Exercise requirements —
Here the job is to return only the lines of the material, exactly, from the first one to the line with "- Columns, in".

────

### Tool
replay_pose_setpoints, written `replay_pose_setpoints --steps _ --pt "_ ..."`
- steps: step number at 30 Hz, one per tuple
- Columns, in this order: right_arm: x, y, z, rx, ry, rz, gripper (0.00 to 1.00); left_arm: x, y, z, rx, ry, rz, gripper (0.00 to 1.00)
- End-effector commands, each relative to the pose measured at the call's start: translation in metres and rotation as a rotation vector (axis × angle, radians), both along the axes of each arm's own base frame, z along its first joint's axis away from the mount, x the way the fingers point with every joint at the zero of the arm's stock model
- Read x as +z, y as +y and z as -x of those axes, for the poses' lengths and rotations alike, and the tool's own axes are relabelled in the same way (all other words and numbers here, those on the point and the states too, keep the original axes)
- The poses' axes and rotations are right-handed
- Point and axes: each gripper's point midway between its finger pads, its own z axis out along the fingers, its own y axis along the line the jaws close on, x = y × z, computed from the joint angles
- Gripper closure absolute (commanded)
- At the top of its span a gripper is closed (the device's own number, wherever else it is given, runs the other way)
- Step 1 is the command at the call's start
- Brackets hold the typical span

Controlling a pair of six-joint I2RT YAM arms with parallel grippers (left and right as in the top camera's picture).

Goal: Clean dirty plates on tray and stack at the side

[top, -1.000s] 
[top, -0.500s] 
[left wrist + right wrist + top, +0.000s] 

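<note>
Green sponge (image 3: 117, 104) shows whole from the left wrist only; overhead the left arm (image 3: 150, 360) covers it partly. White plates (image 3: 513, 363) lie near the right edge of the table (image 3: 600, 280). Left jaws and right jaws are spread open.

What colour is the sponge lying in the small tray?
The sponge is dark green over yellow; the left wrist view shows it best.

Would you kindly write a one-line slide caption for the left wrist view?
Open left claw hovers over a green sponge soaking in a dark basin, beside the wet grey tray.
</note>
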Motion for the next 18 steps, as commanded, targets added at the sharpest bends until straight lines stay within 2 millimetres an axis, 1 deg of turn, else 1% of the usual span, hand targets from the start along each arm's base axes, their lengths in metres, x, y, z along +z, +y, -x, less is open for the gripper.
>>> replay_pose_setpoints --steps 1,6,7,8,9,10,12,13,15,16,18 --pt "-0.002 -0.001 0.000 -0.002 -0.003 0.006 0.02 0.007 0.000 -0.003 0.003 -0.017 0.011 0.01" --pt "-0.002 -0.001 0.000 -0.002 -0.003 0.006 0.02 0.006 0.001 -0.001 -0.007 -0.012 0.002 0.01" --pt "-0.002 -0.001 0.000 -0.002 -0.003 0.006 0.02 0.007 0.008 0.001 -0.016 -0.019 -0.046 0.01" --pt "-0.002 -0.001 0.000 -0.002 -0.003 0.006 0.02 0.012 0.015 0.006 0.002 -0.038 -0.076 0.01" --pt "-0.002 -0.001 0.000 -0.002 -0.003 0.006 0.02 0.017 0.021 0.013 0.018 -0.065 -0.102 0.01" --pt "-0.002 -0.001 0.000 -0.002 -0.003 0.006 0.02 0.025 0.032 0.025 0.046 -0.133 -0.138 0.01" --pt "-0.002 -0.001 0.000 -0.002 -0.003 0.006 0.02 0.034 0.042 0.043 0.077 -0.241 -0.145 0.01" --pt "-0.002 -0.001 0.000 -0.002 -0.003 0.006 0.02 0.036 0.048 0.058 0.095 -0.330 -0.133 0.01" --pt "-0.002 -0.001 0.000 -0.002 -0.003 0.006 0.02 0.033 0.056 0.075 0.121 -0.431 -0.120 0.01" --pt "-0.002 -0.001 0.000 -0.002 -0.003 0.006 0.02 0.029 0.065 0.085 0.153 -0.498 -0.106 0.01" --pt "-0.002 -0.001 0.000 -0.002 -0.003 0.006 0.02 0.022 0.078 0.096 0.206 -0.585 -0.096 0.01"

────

Answer —
### Tool
replay_pose_setpoints, written `replay_pose_setpoints --steps _ --pt "_ ..."`
- steps: step number at 30 Hz, one per tuple
- Columns, in this order: right_arm: x, y, z, rx, ry, rz, gripper (0.00 to 1.00); left_arm: x, y, z, rx, ry, rz, gripper (0.00 to 1.00)

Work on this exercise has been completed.